Nevertheless we cannot set aside Von Baer’s proposition without further examination simply because it is apparently incapable of being fulfilled, since it contains a truth which should not be overlooked, even by those who uphold the mechanical theory of nature. It is the same truth which is also made use of by the philosophical opponents of this theory, viz. that the universe as a whole cannot be conceived as having arisen from blind necessity – that the endless harmony revealed in every nook and corner by all the phenomena of organic and of inorganic nature cannot possibly be regarded as the work of chance, but rather as the result of a “vast designed process of development.” It is also quite correct when, in reply to the supposed objection that the mechanical theory of nature is not concerned with chances but with necessities, Von Baer answers that the operations of a series of necessities which “are not connected together” can only be termed accidents in their opposing relations. He illustrates this by instancing a target. If I hit the latter by a well-aimed shot, nobody would explain this as the result of an accident, but if “a horseman is riding along a gravelly road past this target, and one of the pebbles thrown up by the hoof of the galloping horse hits the mark, this would be termed an accident of extremely rare occurrence. My target was not the mark for the pebble, therefore the hit was purely accidental, although the projection of the stone in this precise direction with the velocity which it had acquired, was sufficiently explained by the kick given by the horse. But the hit was accidental because the kick of the galloping horse, although it necessarily projected the pebble, had no relation at all to my target. For the same reason we must regard the universe as an immense accident if the forces which move it are not designedly regulated – the more immense because it is not a single motion of projection that acts here, but a large number of heterogeneous powers, i. e. a large number of variously acting necessities which are, as a whole, devoid of purpose, but which nevertheless accomplish this purpose, not only at any single moment, but constantly. A truly admirable series of desirable accidents!”[135 - Loc. cit. p. 175.]

The same idea is expressed, although in a very different manner, by Von Hartmann, in the concluding chapter of his work already quoted.

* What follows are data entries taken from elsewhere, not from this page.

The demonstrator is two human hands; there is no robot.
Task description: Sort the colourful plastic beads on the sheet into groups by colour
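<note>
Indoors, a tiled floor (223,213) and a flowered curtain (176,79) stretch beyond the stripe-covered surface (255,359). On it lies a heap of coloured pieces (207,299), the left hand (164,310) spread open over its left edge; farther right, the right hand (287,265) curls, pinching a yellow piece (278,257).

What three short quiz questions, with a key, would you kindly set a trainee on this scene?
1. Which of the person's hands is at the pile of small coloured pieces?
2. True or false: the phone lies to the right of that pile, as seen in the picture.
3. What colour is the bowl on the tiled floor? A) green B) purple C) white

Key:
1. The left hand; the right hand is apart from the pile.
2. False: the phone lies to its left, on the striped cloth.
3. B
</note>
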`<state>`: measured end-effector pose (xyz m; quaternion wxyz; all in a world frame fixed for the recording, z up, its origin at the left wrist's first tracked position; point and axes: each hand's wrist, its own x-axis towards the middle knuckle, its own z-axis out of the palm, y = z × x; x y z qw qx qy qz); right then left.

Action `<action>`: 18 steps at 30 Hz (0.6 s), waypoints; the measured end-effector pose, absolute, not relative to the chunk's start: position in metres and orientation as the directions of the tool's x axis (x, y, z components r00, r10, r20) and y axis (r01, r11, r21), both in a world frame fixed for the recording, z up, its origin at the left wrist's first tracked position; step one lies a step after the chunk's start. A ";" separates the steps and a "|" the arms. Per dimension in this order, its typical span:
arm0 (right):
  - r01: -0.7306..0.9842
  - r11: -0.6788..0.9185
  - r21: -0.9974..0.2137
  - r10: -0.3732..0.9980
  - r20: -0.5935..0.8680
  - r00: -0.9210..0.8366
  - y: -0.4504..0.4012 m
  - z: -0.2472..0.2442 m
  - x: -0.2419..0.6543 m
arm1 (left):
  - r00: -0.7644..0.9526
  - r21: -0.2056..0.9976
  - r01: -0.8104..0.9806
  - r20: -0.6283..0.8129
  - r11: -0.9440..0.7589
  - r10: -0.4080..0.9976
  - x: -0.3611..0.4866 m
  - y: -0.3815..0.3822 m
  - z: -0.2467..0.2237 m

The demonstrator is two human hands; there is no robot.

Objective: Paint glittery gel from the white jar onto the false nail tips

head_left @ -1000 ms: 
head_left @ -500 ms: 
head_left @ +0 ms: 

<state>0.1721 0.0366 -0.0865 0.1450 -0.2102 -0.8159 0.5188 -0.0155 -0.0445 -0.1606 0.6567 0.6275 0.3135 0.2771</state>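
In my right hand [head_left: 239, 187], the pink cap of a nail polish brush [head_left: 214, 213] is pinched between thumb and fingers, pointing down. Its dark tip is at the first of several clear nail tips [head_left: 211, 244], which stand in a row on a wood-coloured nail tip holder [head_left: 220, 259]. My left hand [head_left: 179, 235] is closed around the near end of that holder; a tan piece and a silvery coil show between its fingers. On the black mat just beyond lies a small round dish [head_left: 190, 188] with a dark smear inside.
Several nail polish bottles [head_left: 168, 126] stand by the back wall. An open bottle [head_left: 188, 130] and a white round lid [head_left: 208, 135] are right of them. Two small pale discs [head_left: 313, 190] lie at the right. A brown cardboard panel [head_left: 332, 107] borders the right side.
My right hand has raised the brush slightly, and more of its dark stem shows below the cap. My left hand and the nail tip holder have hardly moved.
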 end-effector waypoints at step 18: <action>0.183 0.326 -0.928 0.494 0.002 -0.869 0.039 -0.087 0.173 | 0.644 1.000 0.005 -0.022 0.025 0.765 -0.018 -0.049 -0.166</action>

He thinks that “design is a necessary and certain consequence of the mechanical laws of nature.” “Were the mechanism of natural laws not teleological there would be no mechanically regulated laws, but a weak chaos of obstinate and capricious powers. Not until the causality of the laws of inorganic nature had superseded the expression “dead” nature, and had shown itself as the mainspring of life and of a conformability to design visible on all sides, did it deserve the name of mechanical lawfulness; just as a complication of wheels and machinery made by man, which move in some definite manner with respect to one another, only acquires the name of a mechanism or of a machine when the immanent teleology of the combination and of the various movements of the parts is revealed.”[136 - Loc. cit. p. 156.]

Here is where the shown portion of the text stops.